We were acutely reminded of the need to take action in the face of human rights abuses perpetrated against children and young people after the Four Corner’s investigation into the systemic abuse and mistreatment of children and young people at the Don Dale Youth Detention Centre in Darwin.8 Of relevance to these reports, and to the broader discussion today, is that over 90% of children and young people held in juvenile detention centers in the Northern Territory are Aboriginal or Torres Strait Islander.

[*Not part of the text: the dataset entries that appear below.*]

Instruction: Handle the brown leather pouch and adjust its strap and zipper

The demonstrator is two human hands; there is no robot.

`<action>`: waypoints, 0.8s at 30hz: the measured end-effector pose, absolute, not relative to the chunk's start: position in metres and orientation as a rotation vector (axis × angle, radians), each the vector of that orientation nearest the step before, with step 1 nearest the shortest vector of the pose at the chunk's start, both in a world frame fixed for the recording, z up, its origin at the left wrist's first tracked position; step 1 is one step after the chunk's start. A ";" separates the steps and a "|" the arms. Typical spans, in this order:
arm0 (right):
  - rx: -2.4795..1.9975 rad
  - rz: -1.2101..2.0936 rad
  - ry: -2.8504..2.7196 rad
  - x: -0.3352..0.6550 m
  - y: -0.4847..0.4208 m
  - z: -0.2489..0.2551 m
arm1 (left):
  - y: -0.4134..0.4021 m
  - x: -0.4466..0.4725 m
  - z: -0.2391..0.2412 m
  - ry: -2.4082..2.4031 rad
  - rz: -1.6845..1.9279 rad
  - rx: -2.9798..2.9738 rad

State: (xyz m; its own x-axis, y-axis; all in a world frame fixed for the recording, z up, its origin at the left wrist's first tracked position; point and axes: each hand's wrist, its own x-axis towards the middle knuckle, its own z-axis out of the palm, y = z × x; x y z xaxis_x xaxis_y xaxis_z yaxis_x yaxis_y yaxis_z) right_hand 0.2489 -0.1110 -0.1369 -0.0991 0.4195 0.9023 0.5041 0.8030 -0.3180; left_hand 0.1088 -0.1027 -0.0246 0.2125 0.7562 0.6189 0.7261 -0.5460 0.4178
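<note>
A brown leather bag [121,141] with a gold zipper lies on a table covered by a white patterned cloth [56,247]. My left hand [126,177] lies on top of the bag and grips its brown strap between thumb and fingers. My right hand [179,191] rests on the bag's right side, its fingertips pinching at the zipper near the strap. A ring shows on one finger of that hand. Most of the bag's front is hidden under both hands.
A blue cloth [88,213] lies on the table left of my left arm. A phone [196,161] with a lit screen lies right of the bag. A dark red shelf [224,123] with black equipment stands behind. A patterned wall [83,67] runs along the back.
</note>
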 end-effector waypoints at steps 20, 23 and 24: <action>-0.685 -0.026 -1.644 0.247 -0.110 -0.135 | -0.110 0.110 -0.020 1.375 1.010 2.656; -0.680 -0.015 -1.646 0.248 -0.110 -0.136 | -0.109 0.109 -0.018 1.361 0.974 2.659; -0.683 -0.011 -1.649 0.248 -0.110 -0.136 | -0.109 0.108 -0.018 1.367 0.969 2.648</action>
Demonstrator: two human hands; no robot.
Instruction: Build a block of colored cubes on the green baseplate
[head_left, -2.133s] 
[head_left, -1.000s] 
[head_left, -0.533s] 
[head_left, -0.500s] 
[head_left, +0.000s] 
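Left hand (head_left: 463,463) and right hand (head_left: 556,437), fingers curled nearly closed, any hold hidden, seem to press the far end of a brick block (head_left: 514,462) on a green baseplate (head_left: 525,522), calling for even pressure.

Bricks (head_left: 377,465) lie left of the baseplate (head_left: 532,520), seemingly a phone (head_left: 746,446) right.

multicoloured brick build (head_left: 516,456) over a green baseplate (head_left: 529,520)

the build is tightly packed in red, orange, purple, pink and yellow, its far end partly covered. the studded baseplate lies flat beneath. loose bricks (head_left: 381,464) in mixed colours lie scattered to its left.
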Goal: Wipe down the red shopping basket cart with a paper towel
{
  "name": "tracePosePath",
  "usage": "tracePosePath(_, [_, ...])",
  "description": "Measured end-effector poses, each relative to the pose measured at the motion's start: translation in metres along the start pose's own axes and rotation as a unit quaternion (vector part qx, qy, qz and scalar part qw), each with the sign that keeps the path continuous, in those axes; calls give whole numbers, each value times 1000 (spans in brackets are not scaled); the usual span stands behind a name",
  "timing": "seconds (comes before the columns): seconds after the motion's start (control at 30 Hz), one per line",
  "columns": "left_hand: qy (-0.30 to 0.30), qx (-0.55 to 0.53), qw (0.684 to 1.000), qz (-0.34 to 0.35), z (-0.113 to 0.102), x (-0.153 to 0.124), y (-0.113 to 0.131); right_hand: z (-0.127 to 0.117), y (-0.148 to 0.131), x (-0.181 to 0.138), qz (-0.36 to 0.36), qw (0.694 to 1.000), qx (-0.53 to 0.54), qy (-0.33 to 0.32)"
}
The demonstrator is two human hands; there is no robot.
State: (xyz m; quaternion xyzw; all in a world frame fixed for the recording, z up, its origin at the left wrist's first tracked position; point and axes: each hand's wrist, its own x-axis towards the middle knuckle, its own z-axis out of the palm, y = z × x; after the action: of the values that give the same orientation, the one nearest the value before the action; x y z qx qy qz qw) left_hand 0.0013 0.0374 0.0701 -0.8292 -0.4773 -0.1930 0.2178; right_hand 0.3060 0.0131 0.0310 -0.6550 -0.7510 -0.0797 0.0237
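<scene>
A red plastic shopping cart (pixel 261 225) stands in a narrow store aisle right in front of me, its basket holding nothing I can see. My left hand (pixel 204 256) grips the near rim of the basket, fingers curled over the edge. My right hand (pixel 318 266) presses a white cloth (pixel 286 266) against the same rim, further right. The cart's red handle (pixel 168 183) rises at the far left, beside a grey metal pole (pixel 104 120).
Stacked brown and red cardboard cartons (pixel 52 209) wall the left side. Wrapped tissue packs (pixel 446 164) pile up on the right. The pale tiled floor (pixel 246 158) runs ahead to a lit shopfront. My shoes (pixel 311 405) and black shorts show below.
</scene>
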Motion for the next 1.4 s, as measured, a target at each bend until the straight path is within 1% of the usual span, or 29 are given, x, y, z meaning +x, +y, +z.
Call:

Without detailing the specific abuses, it is sufficient to state that they are abhorrent breaches of human rights that raise important questions, such as (to name a few): how could such egregious mistreatment occur in Australia today? Given that the events occurred in 2014, and despite two previous inquiries into the incident, why did it take two years for the government to establish a Royal Commission? How far have we really come in the 25 years since the Royal Commission into Aboriginal Deaths in Custody? What can we do in future to challenge the complex constellation of factors that continue to affect the treatment of Aboriginal and Torres Strait Islander peoples.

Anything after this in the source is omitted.